:: TRY IT ::
Only those lines from the one with "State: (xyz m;" through the last line of the material belong in the answer, each repeated exactly.
=-=-=-=-=
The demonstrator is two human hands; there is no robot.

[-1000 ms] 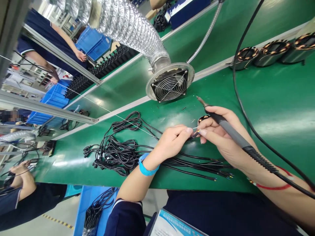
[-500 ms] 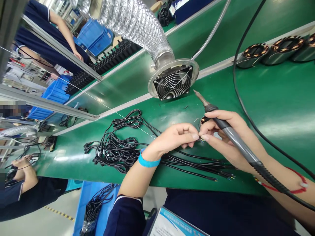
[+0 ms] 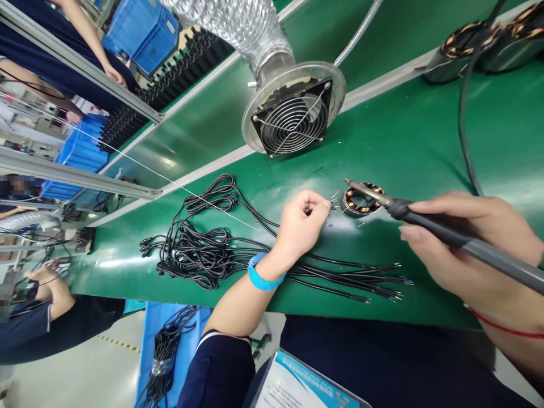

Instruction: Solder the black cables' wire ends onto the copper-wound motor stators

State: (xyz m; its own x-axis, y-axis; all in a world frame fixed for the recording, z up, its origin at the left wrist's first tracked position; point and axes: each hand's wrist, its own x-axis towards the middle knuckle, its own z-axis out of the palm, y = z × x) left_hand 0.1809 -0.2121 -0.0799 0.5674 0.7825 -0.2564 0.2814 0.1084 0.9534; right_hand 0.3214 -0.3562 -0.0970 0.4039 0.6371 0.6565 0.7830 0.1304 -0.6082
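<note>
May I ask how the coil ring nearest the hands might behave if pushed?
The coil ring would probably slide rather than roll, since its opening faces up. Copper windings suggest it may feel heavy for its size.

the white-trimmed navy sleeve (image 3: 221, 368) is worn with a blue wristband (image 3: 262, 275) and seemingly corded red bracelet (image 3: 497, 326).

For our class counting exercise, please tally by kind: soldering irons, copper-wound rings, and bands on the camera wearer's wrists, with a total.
Soldering irons: 1
Copper-wound rings: 3, one cut off by the frame
Wristbands: 2
Total: 6
</note>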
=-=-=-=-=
:: WRITTEN ANSWER ::
State: (xyz m; its own x-axis, y-axis; all in a world frame fixed for the recording, z up, its origin at the left wrist's first tracked position; point and axes: each hand's wrist, its own x-axis towards the middle knuckle, its own z-axis out of the palm, y = z × x) left_hand 0.1809 -0.2121 -0.0799 0.5674 0.7825 -0.2564 0.2814 0.1084 0.9534; right_hand 0.3214 -0.3562 -0.0970 0.4039 0.6371 0.6565 0.7830 0.1304 -0.6082
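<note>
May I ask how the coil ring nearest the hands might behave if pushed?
The coil ring would probably slide rather than roll, since its opening faces up. Copper windings suggest it may feel heavy for its size.

the white-trimmed navy sleeve (image 3: 221, 368) is worn with a blue wristband (image 3: 262, 275) and seemingly corded red bracelet (image 3: 497, 326).

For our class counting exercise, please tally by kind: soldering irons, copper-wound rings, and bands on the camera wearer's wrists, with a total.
Soldering irons: 1
Copper-wound rings: 3, one cut off by the frame
Wristbands: 2
Total: 6
</note>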

Response complete; there is no more output.